Il faut s’y préparer car cette loi risque de se propager dans le monde, surtout que maintenant il y a aussi l’Organisation de coopération et de développement économiques (OCDE) qui vient de l’avant avec son Standard for automatic exchange of financial account information, qui suit la mouvance de la FATCA. L’OCDE soutient que le monde devient de plus en plus mondialisé et qu’il devient plus facile pour tous les contribuables de détenir et faire gérer leurs investissements par les institutions financières hors de leur pays de résidence. De vastes sommes d’argent sont ainsi conservées offshore et ne sont pas taxées dans la mesure où les contribuables ne respectent pas le paiement de l’impôt dans leur pays d’origine. L’évasion fiscale à l’étranger est un problème grave pour les juridictions partout dans le monde, que ce soit pour les pays développés et en développement. Et l’OCDE maintient que les pays ont une responsabilité commune lorsqu’il s’agit de maintenir l’intégrité de leurs systèmes fiscaux. Et un aspect clé de cette coopération est l’échange d’informations. La Standard for automatic exchange of financial account information de l’OCDE sera applicable à partir de 2017. Ces règlements constitueront un nouveau challenge pour les institutions financières mauriciennes.

BUSINESSMAG. Ne risque-t-on pas d’aller vers un marché financier surréglementé à l’avenir ?
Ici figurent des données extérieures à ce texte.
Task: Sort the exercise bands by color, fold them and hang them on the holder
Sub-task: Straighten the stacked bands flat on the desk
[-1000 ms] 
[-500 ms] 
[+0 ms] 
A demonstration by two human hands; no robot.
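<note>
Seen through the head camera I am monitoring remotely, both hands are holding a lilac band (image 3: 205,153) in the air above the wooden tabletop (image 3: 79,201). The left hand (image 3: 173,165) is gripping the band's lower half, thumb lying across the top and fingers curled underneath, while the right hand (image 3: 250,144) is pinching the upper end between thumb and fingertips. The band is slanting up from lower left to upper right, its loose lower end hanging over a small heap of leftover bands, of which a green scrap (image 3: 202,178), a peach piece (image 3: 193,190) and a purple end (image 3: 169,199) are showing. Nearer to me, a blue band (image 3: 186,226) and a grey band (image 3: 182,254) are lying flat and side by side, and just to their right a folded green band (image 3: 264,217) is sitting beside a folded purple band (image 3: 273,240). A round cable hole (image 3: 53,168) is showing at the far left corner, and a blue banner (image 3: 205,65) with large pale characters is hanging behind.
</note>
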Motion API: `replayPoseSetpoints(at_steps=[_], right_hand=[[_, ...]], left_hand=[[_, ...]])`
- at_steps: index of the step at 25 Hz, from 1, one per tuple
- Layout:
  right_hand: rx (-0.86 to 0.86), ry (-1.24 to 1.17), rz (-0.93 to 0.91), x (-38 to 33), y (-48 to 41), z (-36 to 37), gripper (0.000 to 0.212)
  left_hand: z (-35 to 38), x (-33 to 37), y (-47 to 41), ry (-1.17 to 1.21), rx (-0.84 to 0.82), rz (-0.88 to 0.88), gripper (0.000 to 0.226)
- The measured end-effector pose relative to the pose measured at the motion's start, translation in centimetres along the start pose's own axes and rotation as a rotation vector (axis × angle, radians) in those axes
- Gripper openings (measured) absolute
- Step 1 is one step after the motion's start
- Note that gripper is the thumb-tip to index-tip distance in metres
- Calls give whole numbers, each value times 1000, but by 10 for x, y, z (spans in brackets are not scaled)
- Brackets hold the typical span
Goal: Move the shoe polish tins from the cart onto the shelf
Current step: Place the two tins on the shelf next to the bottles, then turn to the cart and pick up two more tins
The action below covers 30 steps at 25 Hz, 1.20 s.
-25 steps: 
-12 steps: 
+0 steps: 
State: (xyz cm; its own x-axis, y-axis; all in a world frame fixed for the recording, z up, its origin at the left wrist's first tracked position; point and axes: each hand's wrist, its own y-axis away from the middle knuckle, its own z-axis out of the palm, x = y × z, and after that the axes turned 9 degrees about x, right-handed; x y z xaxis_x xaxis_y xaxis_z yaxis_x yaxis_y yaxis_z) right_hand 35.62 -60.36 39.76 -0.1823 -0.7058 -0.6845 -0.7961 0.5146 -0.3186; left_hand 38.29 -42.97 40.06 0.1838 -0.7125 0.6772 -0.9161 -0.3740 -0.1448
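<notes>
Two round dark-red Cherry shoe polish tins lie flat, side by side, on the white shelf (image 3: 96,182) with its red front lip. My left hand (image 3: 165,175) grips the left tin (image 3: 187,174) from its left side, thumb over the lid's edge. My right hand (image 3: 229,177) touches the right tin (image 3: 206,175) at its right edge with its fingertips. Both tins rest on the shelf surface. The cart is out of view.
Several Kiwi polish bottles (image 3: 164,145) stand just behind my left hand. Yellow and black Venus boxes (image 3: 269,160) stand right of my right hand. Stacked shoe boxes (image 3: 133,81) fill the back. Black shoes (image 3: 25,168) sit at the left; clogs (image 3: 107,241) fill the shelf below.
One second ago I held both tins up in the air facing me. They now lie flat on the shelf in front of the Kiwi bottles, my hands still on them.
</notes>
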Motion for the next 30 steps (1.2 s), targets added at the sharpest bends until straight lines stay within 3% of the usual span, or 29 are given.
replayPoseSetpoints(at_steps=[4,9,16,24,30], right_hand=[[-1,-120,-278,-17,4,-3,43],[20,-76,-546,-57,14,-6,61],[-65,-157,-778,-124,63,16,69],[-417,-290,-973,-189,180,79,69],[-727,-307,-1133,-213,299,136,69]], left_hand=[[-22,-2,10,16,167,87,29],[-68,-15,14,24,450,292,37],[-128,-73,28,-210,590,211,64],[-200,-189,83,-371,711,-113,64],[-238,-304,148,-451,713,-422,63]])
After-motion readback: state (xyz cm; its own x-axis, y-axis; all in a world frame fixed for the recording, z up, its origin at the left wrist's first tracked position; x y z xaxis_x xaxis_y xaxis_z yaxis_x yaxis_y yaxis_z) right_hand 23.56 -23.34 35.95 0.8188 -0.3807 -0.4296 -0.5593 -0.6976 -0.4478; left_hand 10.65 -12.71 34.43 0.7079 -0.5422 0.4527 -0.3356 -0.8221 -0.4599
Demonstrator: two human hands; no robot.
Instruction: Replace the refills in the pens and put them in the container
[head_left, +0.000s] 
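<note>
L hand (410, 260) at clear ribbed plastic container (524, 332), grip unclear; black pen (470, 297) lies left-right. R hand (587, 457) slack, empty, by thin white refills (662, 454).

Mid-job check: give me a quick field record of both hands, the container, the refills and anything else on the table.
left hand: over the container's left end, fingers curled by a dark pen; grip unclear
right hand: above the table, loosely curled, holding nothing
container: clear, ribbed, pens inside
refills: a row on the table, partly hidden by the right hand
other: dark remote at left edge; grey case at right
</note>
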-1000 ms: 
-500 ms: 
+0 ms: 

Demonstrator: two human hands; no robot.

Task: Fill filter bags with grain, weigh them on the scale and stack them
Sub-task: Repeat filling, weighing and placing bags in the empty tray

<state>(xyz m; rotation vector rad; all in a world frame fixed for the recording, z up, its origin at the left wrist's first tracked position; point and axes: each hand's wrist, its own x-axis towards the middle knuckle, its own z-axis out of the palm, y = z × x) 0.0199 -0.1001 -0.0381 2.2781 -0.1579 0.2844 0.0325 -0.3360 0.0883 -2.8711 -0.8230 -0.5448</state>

 Il est vrai que dans le sillage de la crise de 2008, le marché financier se surrégularise pour contrer l’évasion fiscale. À cause de la crise économique et financière, les gouvernements subissent davantage de pression pour financer leurs dépenses et se mettent donc à lutter contre l’évasion fiscale pour récupérer leurs revenus. Aux États-Unis, le gouvernement estime que de nombreux Américains préfèrent garder leur argent à l’étranger dans des comptes offshore, refusant ainsi de payer la taxe à l’IRS.

BUSINESSMAG. C’est vrai que la FATCA implique des contraintes majeures pour le secteur financier, mais cette loi comporte-t-elle au moins des avantages ?

Il y a des opportunités à exploiter à moyen - long terme avec cette loi. D’abord, elle permet de montrer au monde que la juridiction mauricienne est transparente puisque Maurice a été le premier pays d’Afrique à appliquer la FATCA. Elle permettra aussi aux FFI de pouvoir se présenter comme FATCA-compliant et ainsi d’attirer plus d’investisseurs américains et donc de faire plus de business avec les États-Unis.